Mark and his brother Michael lost their biological mother Cherry to breast cancer when they were toddlers. They grew up, according to him, in a house — “But it was only a roof over our heads.”
“It was around 18 years ago when I met ‘Linda.’ Me and my younger brother were having dinner when my dad walked in, may ka-‘HHWW.’ For those of you who don’t know what HHWW stands for, it means ‘holding hands while walking.’ My dad introduced this woman as ‘Tita Linda’,” recalled Mark.
“Tita Linda came at a time when me, my dad, and my brother only had a roof over our heads. And I say ‘only’ not to sound ungrateful but because — even if we did have a house, I didn’t know if it was truly a home.”
“Tita Linda showed me what a home was. Tita Linda showed me how it felt like to have a home-cooked meal,” Mark said.
This beautiful woman named Linda not only became Victor’s bride, she became the mother Victor’s sons longed for. She cooked special meals (which she still does today) for Victor and his sons, prepared Mark and Michael’s baon, picked them up from school and took them to the mall.

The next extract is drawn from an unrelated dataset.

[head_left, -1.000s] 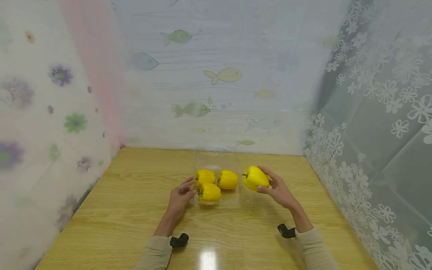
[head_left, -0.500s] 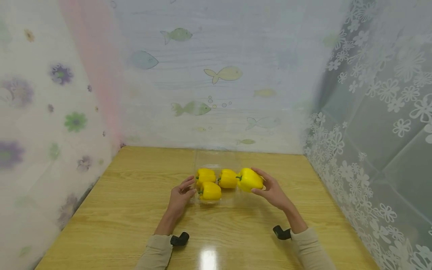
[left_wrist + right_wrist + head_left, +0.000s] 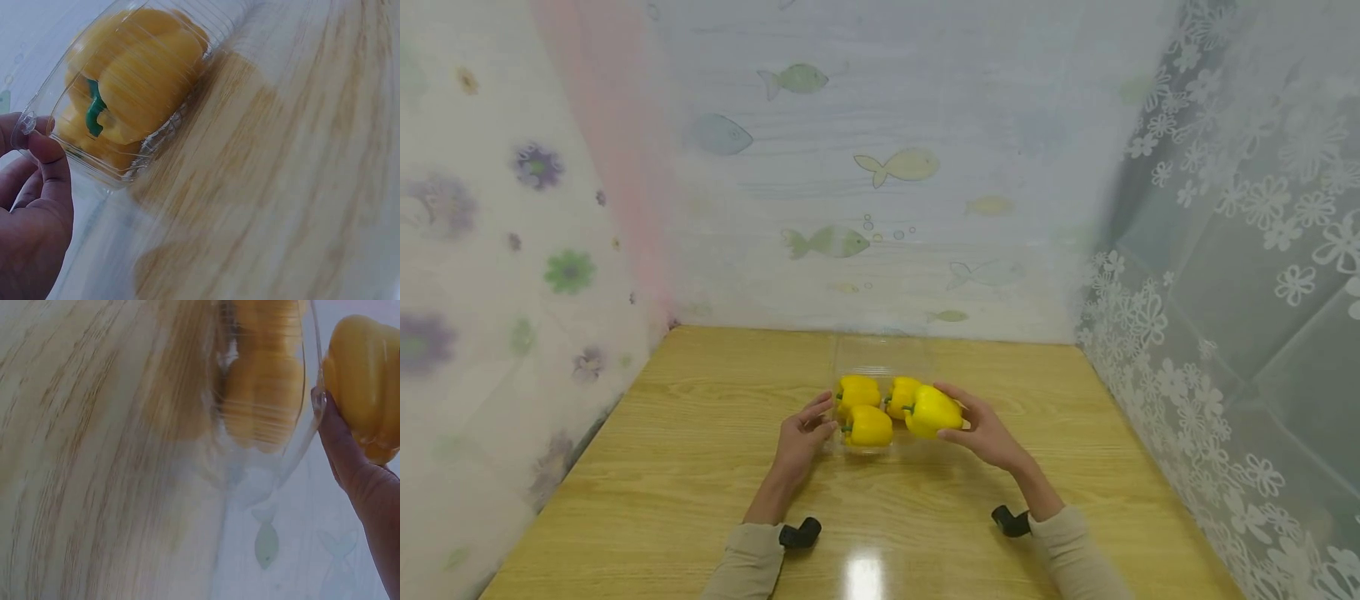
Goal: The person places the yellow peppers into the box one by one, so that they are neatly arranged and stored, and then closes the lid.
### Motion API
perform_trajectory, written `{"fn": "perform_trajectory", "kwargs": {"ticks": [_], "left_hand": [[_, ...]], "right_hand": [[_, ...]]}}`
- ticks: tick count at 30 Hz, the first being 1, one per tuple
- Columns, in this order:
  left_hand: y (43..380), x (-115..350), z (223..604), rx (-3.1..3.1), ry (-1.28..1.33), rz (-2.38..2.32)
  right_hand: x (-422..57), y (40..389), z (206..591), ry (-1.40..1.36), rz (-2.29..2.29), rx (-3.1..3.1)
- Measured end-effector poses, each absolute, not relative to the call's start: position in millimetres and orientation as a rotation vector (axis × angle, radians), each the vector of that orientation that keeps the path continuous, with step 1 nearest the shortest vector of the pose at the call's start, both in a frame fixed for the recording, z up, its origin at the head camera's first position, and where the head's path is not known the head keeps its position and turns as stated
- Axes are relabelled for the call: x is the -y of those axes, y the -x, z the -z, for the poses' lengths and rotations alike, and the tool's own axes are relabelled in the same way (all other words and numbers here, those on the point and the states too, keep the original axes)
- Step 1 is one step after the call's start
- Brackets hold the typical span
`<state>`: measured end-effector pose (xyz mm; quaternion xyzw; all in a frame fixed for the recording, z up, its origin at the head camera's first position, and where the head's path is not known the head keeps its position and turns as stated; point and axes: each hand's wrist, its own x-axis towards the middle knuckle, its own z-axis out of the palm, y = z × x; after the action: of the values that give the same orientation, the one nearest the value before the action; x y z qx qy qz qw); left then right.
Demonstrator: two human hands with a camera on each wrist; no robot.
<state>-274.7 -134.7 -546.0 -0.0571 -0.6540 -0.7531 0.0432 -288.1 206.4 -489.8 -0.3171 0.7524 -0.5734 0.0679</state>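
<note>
Here's the right hand, gripping a yellow bell pepper over the right side of the clear plastic box, green stem pointing left across it. The thumb's right at the box's rim; can't tell whether it touches! Over to the left hand: thumb and finger pinching the box's left rim. Inside the box, three more yellow peppers: front-left pepper, back-left pepper just behind it, and back-right pepper, partly hidden by the one in the grip. The transparent lid stands open at the box's back, and the wood-grain tabletop spreads all around. Beyond the box, a pale fish-patterned curtain.
</note>
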Motion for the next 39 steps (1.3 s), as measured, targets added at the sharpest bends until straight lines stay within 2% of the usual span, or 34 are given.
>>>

“Tita Linda showed me that someone else could love my father as much as I did. But most of all, Tita Linda showed me that someone could love me and my brother as much as my father did,” Mark continued.
He then raised his glass for a toast. “So before we start dancing the night away, I’d just like to raise a toast. Please look over there,” he gestured toward his father Victor. “Not at my mom, but at my dad instead. Thanks, Dad, for asking me all those years to stop calling her ‘Tita’ and start calling her ‘Mom.’ I understand now.”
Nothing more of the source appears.